そう言えば、湾岸戦争で、イラクがクウェート侵攻した際には、イラクのサダム・フセイン大統領(当時)は「クウェートはもともとイラク領であり、取り返しにいったのだ」とクウェート併合を正当化しようとした。それを聞いた隣国トルコのオザル大統領(当時)は、イラクは「もともとトルコ領だったのだが」と、フセインに異議を唱え、遠き昔のオスマン帝国領イラクの「失地」を想起させたものである。

数千年単位で「聖地」に舞い戻る例もある。ローマ軍に征服されたユダヤ人が「聖地」から追放されたのは2世紀前半のことである。その聖地に舞い戻ってきたユダヤ人がパレスチナにイスラエル国家を建国したことから、パレスチナ人とユダヤ人が土地の領有をめぐって戦われているのがパレスチナ戦争である。国際政治の世界では、いつ何時、昔の地主が「失地」を取返しに来るのか、予測がつかない。それにしても固有の領土を正当化する根拠を探り当てるにはいったいつの時代まで遡ればよいというのか。

土地はだれのものか。19世紀以来、土地はその地を住処とする民族に帰属するものであるとする主張、すなわち、民族自決主義も、国際政治を動かす強力なイデオロギーであった。民族は、自決の原則で自分の国を持つ資格があるとの政治原則が、19世紀末から20世紀前半にかけて民族国家誕生の原動力となった。

今また、民族自決主義が復活している。それも、民主化の時代にふさわしい手続き、すなわち住民投票によって多数派住民の民意を背にした民族自決である。ソ連とユーゴスラビアの分離独立に際して国際承認の根拠に住民投票の実施を求めたのは記憶に新しい。エリトリアや東チモールの分離独立もこの流れにある。

ところで民族自決主義には、厄介な問題が潜んでいる。独立を志向する多数派民族の独立の動きと、その中に存在する少数民族の連動した民族独立の動きである。セルビア人国家の誕生に伴い、その中のアルバニア人(コソボ)の独立、アゼルバイジャン人国家の誕生に伴い、その中のアルメニア人(ナゴルノカラバフ)の独立、その他、20世紀末に誕生した数々の「未承認国家」は、民族自決の動きに連動した国家誕生であった。

それに加えて国民統合や同化政策に反発したエスニック・グループがアイデンティティを再生し、分離独立を志向する動きも各地に顕在化している。スコットランドの分離独立、ケベックの分離独立、バルセロナの分離独立、中東ではクルド人国家の民族統合と独立、中国ではウィグル人、チベット人の分離独立等、世界各地で自分たちの民族国家を持ちたいと願う人たちがあまたいる。ところが「自国第一主義」が力を持つようになり、世界各地で対外関係や外交が内向きになり、権威主義体制が力を持つようになると、権力政治への回帰とグロ-バルガバナンスの行き詰まりは必至であろう。すると民族自決主義の動きは再び弾圧され、国際政治の舞台から頭を潜め、潜航するのだろうか。
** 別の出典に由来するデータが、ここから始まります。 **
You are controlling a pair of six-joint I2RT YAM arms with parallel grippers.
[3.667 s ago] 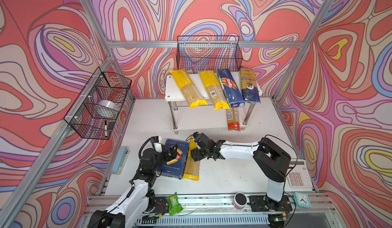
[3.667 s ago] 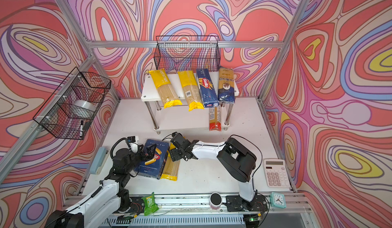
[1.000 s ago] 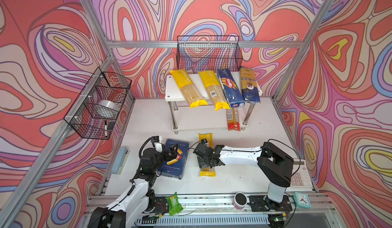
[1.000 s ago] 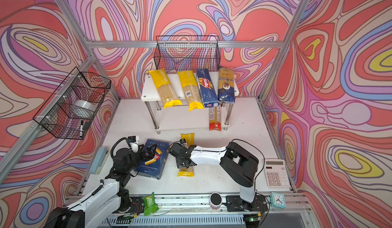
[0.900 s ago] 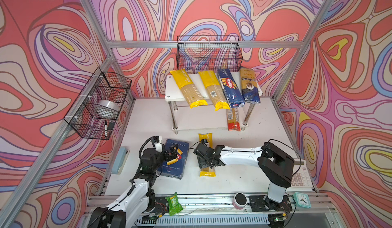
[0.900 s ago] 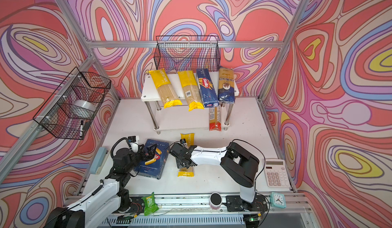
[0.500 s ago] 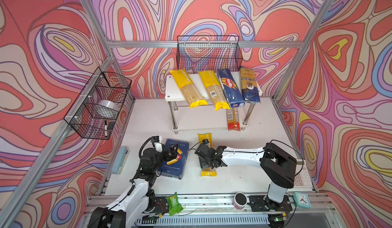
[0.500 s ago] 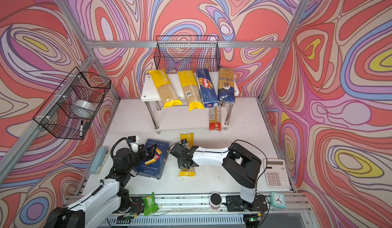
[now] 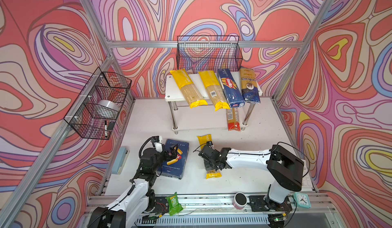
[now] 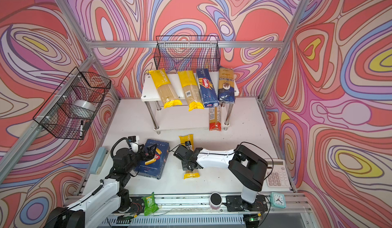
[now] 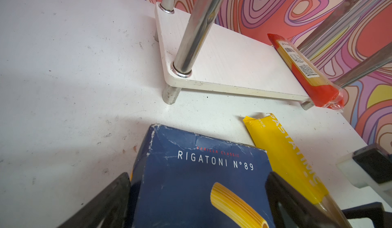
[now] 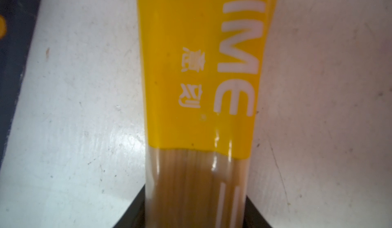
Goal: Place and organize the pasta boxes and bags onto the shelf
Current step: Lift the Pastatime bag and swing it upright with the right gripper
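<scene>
Right gripper has jaws bearing on both sides of the yellow-ended, clear-middled plastic spaghetti bag, flat on the tabletop before the white two-tier shelf; advise a firm mid-length hold, then a level lift.

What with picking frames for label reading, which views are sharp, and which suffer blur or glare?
Right wrist view: yellow-ended bag close up, soft-focused, with glints on its clear film. Left wrist view: rigatoni box lettering crisp; chrome leg streaked with highlights. Both top views: even light, sharp, faint shadow beneath the shelf.
</scene>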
南米のベネズエラが、隣国ガイアナのおよそ7割を占める地域の領有権を主張し、しかも併合の賛否を問う国民投票を行い、その結果、95%以上が賛成した、というニュースを耳にした。領有権の根拠として実施されるようになった国民投票も、ここまで来たかと嘆息せざるを得ない。「固有の領土」や「聖地」を言い出せばきりがない。「固有の領土」の起点を、いったい、いつの時代にまで遡ればよいか。そうこうするうちに、ふと、今の自分名義の土地に疑問がわく。いったいいつから、何を機に自分名義の土地になったのであろうか、と。